**Problem requirements:** Copy out, word for word, the lines from the start of the data below through the line containing "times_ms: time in", and no others.

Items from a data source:

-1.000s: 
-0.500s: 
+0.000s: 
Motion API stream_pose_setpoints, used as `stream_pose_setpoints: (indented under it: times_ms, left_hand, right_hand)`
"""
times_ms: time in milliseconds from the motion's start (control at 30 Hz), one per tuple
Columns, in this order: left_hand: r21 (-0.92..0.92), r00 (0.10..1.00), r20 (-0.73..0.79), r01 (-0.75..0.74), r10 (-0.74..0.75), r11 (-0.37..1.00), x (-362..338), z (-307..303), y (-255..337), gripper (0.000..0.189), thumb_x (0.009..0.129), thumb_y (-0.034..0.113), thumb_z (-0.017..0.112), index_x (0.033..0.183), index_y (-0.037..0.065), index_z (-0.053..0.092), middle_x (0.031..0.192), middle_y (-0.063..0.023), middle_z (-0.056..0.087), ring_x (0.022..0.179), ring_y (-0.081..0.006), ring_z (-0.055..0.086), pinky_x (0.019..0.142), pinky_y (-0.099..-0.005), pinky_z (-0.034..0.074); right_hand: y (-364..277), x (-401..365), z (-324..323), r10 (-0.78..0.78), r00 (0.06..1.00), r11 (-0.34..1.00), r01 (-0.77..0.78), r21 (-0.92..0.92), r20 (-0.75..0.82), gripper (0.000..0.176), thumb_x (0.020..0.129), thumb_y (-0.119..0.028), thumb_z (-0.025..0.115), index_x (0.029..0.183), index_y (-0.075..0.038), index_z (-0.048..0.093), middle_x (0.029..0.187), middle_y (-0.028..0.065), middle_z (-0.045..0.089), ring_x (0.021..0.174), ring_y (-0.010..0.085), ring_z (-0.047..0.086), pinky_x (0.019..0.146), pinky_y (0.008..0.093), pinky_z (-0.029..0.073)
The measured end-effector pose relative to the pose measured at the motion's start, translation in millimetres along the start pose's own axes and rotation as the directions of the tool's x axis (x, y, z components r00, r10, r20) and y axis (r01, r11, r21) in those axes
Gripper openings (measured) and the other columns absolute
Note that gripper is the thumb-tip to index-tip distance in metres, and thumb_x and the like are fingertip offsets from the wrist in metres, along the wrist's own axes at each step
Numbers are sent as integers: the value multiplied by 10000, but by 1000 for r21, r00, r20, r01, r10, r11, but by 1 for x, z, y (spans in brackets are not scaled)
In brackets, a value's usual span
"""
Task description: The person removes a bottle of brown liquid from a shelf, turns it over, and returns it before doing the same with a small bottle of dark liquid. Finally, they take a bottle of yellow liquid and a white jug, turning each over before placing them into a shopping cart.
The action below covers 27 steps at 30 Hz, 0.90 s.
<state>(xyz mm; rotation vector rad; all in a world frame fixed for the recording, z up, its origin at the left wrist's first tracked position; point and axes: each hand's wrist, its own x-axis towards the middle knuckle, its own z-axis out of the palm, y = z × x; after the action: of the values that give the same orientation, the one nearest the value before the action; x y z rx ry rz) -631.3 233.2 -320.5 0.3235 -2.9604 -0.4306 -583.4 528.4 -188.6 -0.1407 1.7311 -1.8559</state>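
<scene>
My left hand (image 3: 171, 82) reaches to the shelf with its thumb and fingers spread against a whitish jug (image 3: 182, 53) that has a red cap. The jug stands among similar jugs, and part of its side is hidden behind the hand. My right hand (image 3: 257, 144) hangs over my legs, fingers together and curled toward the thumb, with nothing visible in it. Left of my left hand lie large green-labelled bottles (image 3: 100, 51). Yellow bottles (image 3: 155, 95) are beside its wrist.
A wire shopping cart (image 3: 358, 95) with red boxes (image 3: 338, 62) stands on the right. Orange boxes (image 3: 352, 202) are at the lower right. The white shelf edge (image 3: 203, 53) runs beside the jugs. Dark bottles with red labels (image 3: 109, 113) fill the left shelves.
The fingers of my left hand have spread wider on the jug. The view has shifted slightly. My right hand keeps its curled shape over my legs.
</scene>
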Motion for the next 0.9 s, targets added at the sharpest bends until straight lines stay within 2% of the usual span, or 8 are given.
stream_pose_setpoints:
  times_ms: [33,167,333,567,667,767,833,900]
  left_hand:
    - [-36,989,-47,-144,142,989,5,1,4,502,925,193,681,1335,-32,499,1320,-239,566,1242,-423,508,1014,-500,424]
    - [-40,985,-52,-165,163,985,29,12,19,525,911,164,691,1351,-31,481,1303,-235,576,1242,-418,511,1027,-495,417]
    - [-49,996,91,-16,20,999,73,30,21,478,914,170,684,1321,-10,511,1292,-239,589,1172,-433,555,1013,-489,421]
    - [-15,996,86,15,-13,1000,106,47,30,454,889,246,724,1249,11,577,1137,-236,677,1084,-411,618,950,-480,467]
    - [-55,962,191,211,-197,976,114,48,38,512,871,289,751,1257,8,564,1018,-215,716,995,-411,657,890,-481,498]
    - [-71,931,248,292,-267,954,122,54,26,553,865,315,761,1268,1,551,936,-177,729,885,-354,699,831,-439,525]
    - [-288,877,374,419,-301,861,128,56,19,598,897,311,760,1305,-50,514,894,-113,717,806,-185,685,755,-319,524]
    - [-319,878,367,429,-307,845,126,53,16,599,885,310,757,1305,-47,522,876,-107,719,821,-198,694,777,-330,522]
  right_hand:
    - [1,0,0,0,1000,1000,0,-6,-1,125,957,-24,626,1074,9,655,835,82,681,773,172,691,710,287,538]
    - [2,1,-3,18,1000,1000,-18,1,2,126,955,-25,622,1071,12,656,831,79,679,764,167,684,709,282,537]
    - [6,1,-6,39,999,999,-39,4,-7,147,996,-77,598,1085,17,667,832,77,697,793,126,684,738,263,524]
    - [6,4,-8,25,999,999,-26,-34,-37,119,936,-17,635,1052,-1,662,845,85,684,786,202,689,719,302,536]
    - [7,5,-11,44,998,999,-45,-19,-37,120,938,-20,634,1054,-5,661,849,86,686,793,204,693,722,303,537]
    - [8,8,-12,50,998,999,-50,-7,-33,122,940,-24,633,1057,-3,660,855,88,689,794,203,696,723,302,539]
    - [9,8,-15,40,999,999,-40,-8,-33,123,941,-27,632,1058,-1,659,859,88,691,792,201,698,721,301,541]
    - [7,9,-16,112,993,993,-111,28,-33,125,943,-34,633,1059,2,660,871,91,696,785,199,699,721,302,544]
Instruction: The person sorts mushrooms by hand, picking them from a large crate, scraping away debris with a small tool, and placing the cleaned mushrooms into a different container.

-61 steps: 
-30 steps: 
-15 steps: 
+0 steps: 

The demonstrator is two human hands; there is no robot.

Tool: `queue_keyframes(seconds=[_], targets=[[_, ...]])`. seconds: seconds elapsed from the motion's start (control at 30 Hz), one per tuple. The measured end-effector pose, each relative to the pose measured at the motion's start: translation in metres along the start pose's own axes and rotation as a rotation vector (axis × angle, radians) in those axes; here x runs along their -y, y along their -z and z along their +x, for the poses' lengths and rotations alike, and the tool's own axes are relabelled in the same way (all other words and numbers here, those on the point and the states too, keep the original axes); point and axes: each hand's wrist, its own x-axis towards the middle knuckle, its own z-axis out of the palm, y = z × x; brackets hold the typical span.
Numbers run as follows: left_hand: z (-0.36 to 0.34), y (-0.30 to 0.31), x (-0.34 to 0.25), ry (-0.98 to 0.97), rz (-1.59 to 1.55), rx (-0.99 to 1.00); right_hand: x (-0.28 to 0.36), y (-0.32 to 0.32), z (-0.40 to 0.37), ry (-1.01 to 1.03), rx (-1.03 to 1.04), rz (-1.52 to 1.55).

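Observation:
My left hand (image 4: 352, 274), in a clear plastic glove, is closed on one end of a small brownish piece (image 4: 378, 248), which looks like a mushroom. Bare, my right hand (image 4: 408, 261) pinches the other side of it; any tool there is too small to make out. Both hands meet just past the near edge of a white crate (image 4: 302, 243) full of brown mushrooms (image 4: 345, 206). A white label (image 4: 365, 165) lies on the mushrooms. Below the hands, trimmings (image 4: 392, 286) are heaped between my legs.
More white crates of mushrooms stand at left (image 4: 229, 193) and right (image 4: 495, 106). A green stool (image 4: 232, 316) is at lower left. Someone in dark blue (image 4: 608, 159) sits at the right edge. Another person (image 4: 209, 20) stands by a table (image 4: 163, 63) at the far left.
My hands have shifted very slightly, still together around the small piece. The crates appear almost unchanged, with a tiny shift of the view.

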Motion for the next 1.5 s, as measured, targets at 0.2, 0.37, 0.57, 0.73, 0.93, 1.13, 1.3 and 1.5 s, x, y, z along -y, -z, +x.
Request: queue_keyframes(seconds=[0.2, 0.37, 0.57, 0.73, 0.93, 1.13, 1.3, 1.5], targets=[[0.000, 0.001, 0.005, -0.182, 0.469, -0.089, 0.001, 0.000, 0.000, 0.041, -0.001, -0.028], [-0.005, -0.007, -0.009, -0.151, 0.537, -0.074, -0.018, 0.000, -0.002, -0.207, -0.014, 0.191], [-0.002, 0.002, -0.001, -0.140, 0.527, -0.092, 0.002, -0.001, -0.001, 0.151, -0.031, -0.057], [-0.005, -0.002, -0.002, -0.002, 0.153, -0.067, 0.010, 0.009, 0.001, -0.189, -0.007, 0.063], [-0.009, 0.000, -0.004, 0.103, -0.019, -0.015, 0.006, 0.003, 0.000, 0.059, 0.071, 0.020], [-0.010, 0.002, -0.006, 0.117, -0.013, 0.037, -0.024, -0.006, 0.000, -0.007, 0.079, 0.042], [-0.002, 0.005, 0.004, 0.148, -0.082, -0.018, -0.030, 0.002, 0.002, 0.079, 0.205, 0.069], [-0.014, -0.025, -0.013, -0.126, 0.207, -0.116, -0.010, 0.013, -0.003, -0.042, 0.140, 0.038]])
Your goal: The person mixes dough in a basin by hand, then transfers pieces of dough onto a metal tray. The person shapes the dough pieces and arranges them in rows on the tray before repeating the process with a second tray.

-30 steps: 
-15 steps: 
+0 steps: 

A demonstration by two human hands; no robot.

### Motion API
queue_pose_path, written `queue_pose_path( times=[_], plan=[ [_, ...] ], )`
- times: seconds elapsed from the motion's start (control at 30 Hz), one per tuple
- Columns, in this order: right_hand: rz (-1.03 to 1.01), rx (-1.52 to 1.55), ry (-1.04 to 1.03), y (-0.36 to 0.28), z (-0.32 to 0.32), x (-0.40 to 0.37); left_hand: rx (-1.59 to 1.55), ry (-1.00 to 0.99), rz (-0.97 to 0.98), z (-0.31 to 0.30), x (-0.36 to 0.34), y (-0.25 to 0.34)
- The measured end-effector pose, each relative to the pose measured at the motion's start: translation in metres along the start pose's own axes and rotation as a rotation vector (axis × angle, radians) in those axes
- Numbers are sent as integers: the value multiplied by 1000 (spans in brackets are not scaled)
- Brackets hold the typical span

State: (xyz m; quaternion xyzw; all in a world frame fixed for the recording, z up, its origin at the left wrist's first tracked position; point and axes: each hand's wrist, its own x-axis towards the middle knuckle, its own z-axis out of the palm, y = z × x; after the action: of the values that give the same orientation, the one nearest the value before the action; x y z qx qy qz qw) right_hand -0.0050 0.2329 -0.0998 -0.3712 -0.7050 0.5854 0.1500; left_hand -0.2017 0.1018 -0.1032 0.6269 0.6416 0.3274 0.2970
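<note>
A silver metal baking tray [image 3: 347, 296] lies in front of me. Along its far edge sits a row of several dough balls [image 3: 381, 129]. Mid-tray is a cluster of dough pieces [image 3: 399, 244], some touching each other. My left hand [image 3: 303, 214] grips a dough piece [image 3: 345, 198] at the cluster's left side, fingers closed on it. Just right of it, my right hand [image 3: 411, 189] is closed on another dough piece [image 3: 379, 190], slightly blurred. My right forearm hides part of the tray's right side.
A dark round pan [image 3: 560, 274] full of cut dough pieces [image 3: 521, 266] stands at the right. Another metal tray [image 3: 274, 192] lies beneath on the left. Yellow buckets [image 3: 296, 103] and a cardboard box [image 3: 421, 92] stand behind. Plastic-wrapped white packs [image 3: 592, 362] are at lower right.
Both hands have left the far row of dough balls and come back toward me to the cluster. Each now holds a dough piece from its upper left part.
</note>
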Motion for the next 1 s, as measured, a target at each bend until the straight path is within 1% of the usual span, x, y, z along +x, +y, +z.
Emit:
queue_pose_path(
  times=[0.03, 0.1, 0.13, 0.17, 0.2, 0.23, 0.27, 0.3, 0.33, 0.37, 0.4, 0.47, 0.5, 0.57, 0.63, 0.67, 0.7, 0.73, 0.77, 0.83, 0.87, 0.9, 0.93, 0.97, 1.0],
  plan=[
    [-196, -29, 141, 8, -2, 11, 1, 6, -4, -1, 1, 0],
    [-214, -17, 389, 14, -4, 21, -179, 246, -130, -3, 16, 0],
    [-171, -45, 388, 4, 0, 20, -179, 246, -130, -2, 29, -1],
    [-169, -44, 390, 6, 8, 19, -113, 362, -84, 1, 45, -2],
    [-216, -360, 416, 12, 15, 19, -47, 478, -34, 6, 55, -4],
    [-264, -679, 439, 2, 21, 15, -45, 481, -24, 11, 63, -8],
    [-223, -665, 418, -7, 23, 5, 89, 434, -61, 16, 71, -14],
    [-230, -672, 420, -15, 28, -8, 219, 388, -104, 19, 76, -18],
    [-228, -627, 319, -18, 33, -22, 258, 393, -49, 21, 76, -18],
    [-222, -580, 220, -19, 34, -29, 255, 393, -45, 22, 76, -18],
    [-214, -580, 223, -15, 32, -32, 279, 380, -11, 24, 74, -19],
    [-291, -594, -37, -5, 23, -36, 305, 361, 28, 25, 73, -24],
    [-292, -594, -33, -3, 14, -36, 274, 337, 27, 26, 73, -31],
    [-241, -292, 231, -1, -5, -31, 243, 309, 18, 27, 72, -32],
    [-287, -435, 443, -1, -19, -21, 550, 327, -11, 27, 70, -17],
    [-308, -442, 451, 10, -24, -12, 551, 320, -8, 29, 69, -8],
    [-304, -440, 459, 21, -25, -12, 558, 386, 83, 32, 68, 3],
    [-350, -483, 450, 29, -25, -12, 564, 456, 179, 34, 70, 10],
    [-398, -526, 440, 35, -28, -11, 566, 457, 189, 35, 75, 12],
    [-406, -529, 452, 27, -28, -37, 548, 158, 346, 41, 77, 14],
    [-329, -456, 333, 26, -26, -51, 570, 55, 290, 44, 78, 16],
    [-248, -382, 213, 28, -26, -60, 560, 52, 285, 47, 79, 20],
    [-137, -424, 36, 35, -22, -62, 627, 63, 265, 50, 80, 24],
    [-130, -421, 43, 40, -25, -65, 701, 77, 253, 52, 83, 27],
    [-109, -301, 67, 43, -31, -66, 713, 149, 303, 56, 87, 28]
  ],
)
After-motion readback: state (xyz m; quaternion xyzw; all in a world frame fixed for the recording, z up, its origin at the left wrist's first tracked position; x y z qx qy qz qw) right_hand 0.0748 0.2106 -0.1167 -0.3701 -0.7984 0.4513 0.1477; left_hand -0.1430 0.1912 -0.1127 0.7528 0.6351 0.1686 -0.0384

**Answer section:**
-1.000s: 
-0.500s: 
+0.000s: 
Motion API stream_pose_setpoints, used as `stream_pose_setpoints: (indented under it: times_ms, left_hand, right_hand)`
"""
times_ms: time in milliseconds from the motion's start (control at 30 Hz), one per tuple

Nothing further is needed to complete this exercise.